This brief but brilliant work is taken from Helmut Walcha's "Fünfundzwanzig Choralvorspiele", published by C. F. Peeters in 1954.
Helmut Walcha (October 27, 1907 in Leipzig – August 11, 1991 in Frankfurt) was a blind German organist who specialized in the works of the Dutch and German baroque masters and is known for his recordings of the complete organ works of Johann Sebastian Bach.
Born in Leipzig, Walcha was blinded at age 19 after vaccination for smallpox. Despite his disability, he entered the Leipzig Conservatory and became an assistant at the Thomaskirche to Günther Ramin, who was professor of organ at the conservatory and cantor at St. Thomas'. In 1929, Walcha accepted a position in Frankfurt am Main at the Friedenskirche and remained in Frankfurt for the rest of his life. From 1933 to 1938 he taught at the Hoch Conservatory. In 1938 he was appointed professor of organ at the Musikhochschule in Frankfurt and organist of the Dreikönigskirche in 1946. He retired from public performance in 1981.
Walcha also composed for the organ. He published four volumes of original chorale preludes, published by C. F. Peters, as well as arrangements for organ of orchestral works written by others.

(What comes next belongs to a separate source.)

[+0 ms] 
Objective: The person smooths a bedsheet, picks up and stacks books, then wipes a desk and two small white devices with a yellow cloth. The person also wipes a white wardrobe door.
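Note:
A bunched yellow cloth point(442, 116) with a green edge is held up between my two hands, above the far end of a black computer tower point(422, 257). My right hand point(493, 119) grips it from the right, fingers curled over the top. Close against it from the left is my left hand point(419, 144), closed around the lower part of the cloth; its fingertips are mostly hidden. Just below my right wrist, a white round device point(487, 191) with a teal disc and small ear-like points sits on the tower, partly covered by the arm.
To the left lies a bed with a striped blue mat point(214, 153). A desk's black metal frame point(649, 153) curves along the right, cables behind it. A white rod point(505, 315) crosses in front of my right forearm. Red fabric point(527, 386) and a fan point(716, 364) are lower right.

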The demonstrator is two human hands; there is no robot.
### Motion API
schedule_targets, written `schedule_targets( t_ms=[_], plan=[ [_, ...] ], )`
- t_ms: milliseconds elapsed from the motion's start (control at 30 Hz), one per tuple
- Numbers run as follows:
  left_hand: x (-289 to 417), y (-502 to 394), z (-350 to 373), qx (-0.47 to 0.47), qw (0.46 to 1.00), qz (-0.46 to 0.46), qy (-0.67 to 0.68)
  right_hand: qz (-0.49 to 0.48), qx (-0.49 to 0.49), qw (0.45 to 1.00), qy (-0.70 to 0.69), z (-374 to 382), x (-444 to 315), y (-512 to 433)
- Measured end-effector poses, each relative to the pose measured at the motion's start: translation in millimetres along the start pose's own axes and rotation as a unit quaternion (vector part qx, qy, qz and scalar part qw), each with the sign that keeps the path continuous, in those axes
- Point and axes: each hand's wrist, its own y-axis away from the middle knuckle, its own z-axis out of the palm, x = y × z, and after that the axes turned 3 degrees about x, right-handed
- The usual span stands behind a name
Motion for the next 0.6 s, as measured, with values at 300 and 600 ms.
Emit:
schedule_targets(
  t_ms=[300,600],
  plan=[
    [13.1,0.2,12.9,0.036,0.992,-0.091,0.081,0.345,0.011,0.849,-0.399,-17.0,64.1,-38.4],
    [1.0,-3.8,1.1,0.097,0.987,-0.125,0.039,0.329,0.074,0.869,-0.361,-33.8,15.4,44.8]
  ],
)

He lectured on organ music and composition (illustrated by his own playing) at the Hoch Conservatory and the Frankfurt Musikhochschule. One other contribution to music scholarship is his attempted completion of the final (unfinished) fugue of The Art of Fugue.
This work glitters with the brilliant lights of the Epiphany. Walcha calls for the principal chorus on the manuals and reeds in the pedal for the cantus. I interpreted "principal chorus" to include mixtures, and you'll just how brilliant and appropriate the Hereford mixtures sound!
Americans will know this tune as "Neander" and will mostly likely associate it with the Easter text, "He is risen!"
A photo of Walcha is included, as well as photos of the Friedenskirche and the Dreikönigskirche.